THE PROBLEM —
For the data below, report how many lines include the word "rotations", and write nothing else.

━━━ TASK MATERIAL

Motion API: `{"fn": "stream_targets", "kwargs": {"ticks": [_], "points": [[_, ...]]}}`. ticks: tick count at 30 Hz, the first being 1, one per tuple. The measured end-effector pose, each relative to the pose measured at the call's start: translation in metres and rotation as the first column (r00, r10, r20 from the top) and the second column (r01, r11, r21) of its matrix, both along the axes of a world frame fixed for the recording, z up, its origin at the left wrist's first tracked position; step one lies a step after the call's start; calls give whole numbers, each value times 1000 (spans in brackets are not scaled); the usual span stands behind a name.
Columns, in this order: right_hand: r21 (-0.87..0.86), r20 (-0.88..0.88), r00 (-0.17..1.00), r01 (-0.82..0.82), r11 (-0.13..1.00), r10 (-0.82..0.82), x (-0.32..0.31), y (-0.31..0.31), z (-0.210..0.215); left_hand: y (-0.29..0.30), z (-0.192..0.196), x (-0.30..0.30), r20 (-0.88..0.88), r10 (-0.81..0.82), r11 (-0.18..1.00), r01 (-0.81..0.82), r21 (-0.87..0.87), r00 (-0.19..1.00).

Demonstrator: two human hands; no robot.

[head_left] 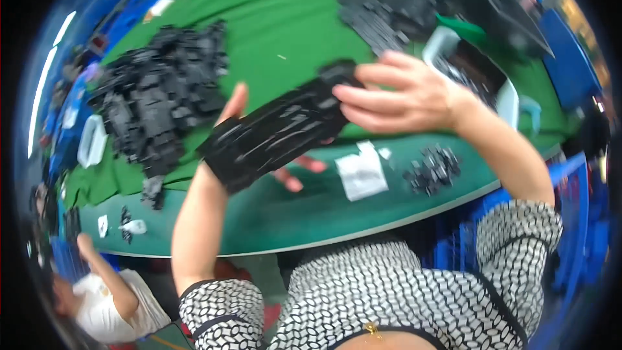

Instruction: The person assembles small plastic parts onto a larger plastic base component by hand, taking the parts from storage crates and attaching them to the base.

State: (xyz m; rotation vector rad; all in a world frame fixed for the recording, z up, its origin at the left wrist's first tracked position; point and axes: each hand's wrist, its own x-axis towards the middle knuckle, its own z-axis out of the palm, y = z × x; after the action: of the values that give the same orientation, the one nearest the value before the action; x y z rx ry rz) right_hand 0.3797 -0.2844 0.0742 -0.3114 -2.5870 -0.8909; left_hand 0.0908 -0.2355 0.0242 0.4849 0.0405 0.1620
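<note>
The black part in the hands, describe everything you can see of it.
The black part is long, blocky and plastic-looking, with lengthwise ridges or slots; finer detail is blurred. It slants above the table, right end farther up the picture. The left hand holds it from beneath; the right hand overlaps its right end, grip unclear.

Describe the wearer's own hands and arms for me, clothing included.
The left hand, partly hidden, and right hand show no gloves, and no bracelet or watch is visible. The forearms are uncovered. Both the left sleeve and right sleeve are short, in a black-and-white lattice print with a dark band.
</note>
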Motion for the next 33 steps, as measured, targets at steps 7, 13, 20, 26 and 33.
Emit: {"fn": "stream_targets", "kwargs": {"ticks": [7,13,20,26,33], "points": [[-38,-24,1000,2,999,-3,15,-33,-1,-63,5,29,-171,89,992,-72,105,981],[-853,-9,646,394,344,-763,64,-90,-24,-95,-12,11,-95,493,836,-441,327,865],[-888,262,607,456,60,-750,82,-113,-54,-93,-33,19,-52,604,792,-590,158,796],[-877,377,572,474,-81,-729,80,-107,-51,-91,-40,26,-86,634,773,-629,81,768],[-946,193,485,323,-31,-853,69,-109,-45,-89,-49,23,-78,642,767,-639,59,763]]}}
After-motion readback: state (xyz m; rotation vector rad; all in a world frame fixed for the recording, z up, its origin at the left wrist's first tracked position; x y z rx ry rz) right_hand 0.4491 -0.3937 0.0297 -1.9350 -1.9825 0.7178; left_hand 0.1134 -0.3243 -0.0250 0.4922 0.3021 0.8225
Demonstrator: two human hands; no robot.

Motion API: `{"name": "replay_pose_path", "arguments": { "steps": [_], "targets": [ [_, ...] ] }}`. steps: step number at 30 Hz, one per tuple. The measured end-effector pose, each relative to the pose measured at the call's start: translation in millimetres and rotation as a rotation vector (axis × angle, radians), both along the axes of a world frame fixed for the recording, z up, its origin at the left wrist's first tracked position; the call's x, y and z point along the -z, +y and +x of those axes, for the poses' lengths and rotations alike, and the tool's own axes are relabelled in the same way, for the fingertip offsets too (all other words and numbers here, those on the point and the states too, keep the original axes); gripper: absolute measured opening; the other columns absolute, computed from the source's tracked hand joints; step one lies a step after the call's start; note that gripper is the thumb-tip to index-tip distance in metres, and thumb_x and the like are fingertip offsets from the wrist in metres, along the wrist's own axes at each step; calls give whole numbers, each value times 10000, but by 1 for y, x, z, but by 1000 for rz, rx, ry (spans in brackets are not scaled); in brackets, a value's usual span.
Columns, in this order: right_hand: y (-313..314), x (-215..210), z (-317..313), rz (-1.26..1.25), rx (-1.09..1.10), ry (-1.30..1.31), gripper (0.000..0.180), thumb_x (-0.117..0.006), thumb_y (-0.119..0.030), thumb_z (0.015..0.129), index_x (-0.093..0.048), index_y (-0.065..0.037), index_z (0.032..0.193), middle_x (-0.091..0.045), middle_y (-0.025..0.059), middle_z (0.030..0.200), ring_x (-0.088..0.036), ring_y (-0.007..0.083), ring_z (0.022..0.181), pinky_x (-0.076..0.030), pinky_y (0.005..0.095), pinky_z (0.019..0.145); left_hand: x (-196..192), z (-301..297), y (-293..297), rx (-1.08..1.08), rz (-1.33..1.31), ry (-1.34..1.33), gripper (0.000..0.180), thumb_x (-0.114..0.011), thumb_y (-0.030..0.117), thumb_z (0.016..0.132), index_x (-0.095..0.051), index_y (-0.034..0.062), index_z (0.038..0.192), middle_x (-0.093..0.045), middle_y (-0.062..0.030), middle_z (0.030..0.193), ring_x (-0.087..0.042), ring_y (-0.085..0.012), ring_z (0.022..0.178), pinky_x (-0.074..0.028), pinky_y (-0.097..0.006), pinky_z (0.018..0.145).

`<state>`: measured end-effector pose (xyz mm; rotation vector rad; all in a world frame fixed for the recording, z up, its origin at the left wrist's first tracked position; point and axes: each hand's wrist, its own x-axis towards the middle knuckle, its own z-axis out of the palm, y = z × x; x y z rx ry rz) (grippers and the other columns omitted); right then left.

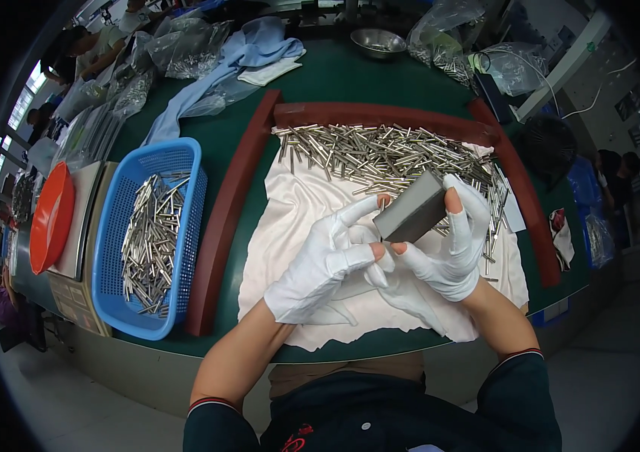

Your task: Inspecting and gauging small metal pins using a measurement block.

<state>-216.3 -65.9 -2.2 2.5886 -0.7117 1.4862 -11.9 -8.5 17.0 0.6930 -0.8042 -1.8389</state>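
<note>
Both hands wear white gloves with some fingertips bare. Between them, above the cloth, a dark grey rectangular block (412,209) is held tilted. My left hand (329,258) is closed at the block's left end, forefinger and thumb tips near its lower left corner. My right hand (452,252) grips the other side, with a finger at the upper right edge and the thumb below. Whether a small part sits between the thumbs I cannot tell. Beneath the hands lies a pale pink cloth (278,226), and beyond them a heap of short metal pins (380,154).
Dark red bars (233,218) frame the cloth at left, back and right. To the left stands a blue basket (104,252) of metal pins, beside a red bowl (52,218). A metal bowl (378,41), blue cloth (260,45) and plastic bags (184,53) lie behind. Other people are further back.
</note>
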Motion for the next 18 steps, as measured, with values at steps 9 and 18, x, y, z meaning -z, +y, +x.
{"name": "replay_pose_path", "arguments": {
  "steps": [9, 18],
  "targets": [
    [1, -2, 1, -14, -3, -7, 935, -839, -262, 681, -343, -35, 1440, -442, 185, 1293, -486, 338, 1131, -433, 446, 912, -1, -3, 0, -12, -21, -65, 736, -633, 63, 879, -222, -31, 1482, -672, -170, 954, -664, -197, 746, -546, -283, 688],
    [-6, -1, -5, -27, 69, -8, 948, -852, -225, 665, -347, -44, 1446, -453, 164, 1281, -480, 316, 1132, -427, 422, 923, -8, 7, -1, -21, 0, -58, 733, -641, 114, 877, -257, 52, 1497, -666, -148, 856, -659, -174, 720, -522, -277, 695]
  ]
}}
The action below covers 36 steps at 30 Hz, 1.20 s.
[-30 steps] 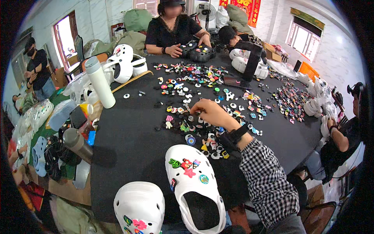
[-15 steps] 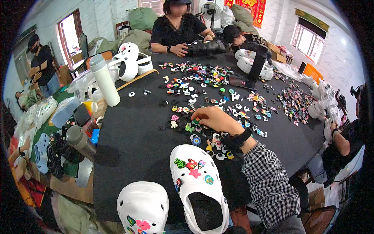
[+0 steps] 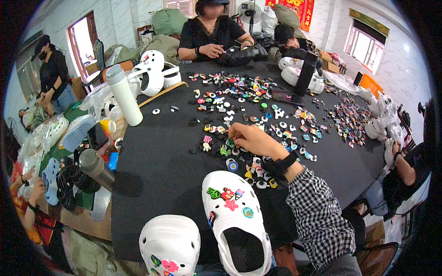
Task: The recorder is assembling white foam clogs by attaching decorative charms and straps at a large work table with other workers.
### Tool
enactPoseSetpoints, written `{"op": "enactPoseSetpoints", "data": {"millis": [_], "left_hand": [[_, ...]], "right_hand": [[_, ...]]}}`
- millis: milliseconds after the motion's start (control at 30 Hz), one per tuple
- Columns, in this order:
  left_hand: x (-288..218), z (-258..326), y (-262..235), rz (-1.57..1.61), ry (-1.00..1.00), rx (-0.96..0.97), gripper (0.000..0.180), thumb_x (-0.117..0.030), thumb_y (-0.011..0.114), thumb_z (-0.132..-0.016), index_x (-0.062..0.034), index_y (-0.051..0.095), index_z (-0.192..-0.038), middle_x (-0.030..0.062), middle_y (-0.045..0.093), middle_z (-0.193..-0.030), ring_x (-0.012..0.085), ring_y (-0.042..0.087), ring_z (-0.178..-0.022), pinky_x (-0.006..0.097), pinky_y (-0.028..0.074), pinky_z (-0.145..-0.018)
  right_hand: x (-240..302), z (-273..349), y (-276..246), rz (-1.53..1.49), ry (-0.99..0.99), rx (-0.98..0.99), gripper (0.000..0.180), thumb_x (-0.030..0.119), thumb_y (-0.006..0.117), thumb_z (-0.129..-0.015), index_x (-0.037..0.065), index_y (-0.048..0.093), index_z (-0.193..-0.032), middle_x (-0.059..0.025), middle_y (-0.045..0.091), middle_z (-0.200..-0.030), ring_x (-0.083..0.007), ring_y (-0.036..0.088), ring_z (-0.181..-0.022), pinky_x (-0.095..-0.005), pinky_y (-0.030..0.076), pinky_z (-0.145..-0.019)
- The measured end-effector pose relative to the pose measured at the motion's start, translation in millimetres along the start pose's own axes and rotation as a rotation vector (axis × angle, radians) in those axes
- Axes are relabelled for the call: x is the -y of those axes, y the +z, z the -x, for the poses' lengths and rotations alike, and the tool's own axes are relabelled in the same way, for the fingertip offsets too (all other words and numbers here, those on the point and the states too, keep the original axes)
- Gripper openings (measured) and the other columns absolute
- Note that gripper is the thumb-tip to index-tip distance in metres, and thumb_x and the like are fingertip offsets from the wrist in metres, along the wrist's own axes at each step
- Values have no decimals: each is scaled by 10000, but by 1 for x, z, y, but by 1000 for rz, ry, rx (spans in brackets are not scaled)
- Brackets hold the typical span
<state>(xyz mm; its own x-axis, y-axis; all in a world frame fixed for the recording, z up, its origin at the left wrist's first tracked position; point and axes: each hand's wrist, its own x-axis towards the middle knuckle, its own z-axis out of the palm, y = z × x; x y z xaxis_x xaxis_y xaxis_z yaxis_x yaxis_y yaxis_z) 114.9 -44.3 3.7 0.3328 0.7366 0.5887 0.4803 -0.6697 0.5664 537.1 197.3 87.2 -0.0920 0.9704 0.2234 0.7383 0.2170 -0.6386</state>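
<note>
My right hand (image 3: 255,139) reaches in from the lower right over the loose shoe charms, thumb and fingers pinched on a small green shoe charm (image 3: 231,142), partly hidden by the fingers. Beside the fingertips lie a green animal-like charm (image 3: 224,150), a white hand-shaped charm (image 3: 206,146) and a round blue charm (image 3: 232,165). Nearer to me a white clog (image 3: 246,184) points away, several colourful charms set in its upper. To its left stands a second white clog (image 3: 169,234), turned the other way, with a pink flower charm among others. My left hand is out of view.
Charm piles (image 3: 239,85) spread over the black tabletop (image 3: 156,152). At left are a white bottle (image 3: 124,94), a grey tumbler (image 3: 95,166) and more clogs. A black stand (image 3: 305,76) rises at the back right. Co-workers sit across and at right; another stands far left.
My right hand stays at nearly the same spot, its fingers drawn a little closer together. The co-worker across has raised a hand from the black shoe. The person at far left has shifted.
</note>
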Motion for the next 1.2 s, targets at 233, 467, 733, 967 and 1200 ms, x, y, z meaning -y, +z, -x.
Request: {"op": "enactPoseSetpoints", "data": {"millis": [233,467,733,967,1200], "left_hand": [[-4,1,0,152,-205,-41,324,-197,546,-933,45,525,-1147,136,551,-1092,226,500,-847,349,410,-767],[-18,2,3,344,-443,-82,401,-279,575,-917,27,518,-1170,120,554,-1099,200,498,-855,335,407,-757],[-30,0,-1,499,-717,-147,479,-360,604,-902,8,511,-1194,104,558,-1106,174,496,-864,322,404,-747],[-29,-37,4,618,-539,-97,421,-355,604,-919,47,580,-1045,23,588,-837,101,464,-702,277,365,-608],[-37,-49,-2,774,-594,-64,358,-283,630,-913,39,574,-1060,-3,561,-813,80,418,-665,248,328,-586]], "right_hand": [[-6,-1,10,269,-133,-29,136,83,613,-779,51,603,-911,-136,583,-875,-327,607,-876,-408,503,-765],[-13,3,-3,141,-40,-118,118,90,598,-793,22,593,-889,-165,606,-865,-325,603,-822,-408,490,-735],[-16,-1,16,392,-255,-170,144,92,619,-758,96,654,-897,-137,575,-908,-339,575,-891,-429,464,-820],[-25,-11,-2,443,-241,-15,174,82,657,-719,39,601,-878,-153,582,-869,-351,559,-900,-423,458,-805],[-1,-7,15,259,-167,-66,146,34,623,-756,-3,538,-869,-158,600,-732,-320,607,-715,-384,469,-656]]}}
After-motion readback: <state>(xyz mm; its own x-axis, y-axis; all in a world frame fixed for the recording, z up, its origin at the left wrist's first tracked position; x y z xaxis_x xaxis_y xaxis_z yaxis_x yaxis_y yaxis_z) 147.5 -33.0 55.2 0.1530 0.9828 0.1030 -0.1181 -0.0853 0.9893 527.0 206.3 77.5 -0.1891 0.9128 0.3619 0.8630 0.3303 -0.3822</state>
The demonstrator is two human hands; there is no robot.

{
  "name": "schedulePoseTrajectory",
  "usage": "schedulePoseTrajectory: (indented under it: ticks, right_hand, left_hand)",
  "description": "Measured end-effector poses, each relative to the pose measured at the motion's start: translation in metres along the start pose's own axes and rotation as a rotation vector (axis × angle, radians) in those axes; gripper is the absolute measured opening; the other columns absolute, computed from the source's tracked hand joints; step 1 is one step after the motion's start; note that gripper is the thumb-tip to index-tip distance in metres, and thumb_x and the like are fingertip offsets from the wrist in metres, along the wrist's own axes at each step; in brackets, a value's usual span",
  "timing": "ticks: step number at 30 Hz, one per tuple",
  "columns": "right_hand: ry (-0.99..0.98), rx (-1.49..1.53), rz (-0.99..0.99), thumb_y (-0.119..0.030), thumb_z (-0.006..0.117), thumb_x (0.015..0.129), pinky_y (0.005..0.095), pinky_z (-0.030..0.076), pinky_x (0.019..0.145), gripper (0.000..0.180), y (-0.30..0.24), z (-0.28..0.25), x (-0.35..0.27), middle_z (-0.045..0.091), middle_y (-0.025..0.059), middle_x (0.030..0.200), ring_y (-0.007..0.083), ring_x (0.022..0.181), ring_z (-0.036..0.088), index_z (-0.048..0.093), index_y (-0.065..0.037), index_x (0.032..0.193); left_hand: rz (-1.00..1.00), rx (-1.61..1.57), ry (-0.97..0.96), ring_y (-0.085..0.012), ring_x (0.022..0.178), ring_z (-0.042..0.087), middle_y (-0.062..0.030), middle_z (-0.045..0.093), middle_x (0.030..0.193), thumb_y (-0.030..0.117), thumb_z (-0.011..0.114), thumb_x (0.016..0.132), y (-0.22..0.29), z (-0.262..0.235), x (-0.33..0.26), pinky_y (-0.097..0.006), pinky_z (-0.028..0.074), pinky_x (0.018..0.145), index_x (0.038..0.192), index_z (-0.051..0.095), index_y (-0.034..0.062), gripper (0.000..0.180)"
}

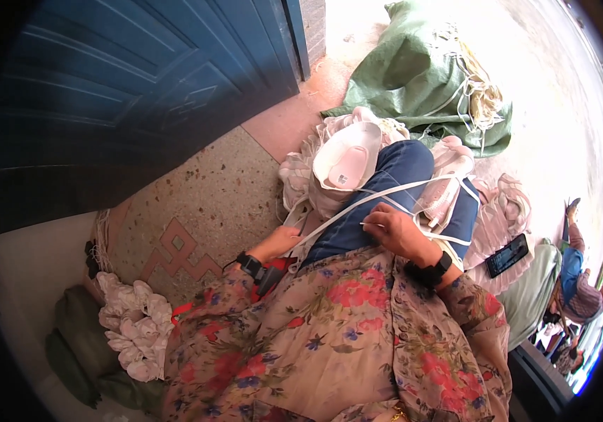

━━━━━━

SOLUTION TO THIS PROBLEM —
2